In the answer, each line from the top of the material through the line that contains "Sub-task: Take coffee" is restated exactly. No picture is given again.

──────

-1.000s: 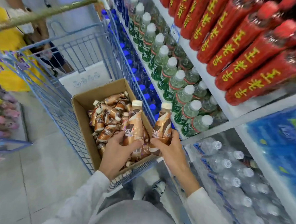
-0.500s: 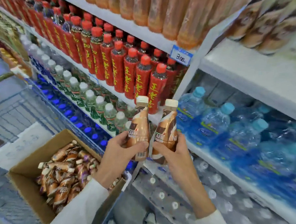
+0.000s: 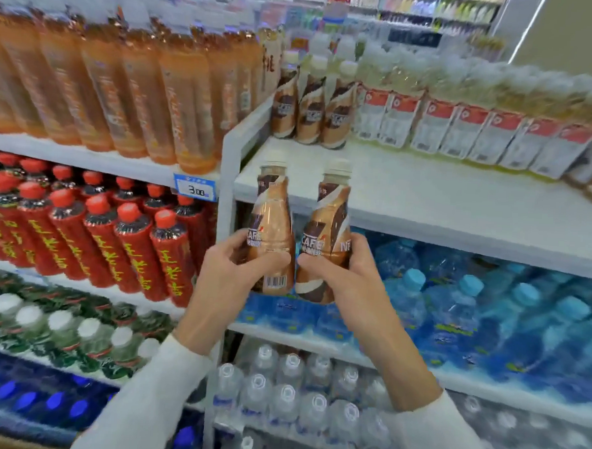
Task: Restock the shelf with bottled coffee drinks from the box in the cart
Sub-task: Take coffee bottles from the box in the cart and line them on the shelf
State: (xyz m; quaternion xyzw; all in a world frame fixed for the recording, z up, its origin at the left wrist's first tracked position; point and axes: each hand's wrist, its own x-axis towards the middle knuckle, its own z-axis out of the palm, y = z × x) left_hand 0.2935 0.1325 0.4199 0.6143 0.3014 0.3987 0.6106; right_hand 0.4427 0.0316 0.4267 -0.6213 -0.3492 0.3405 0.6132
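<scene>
- Left hand (image 3: 230, 275), centre of frame: fingers and thumb wrapped round the lower body of the left coffee bottle (image 3: 274, 223). The bottle is upright, with its barcode facing the camera.
- Right hand (image 3: 347, 275), just right of it: curled round the lower half of the right coffee bottle (image 3: 331, 219). This bottle is upright with a slight lean to the right, and the "CAFE" print is visible.
- The two held bottles are side by side, close or just touching near the base; blur makes it impossible to tell which. Both have cream caps on.
- Both bottles are in the air in front of the white shelf (image 3: 426, 193), with their caps about level with its front edge.
- Three coffee bottles (image 3: 311, 105) already stand at the back left of that shelf, packed together against the upright divider.
- Right of those, a row of pale yellow bottles (image 3: 464, 130) with red-and-white labels runs to the right edge of the frame.
- Upper left: orange drink bottles (image 3: 123, 88), with a price tag (image 3: 195, 188) reading "3.00" on the shelf edge below them.
- Mid left: red bottles (image 3: 115, 242) with yellow characters. Below them are green bottles (image 3: 59, 328) with white caps.
- Right, under the white shelf: blue-capped water bottles (image 3: 454, 311). Bottom centre: clear water bottles (image 3: 296, 396).
- White sleeves cover both forearms at the bottom of the frame.
</scene>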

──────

• _Result of this exercise_:
-1.000s: 
-0.500s: 
+0.000s: 
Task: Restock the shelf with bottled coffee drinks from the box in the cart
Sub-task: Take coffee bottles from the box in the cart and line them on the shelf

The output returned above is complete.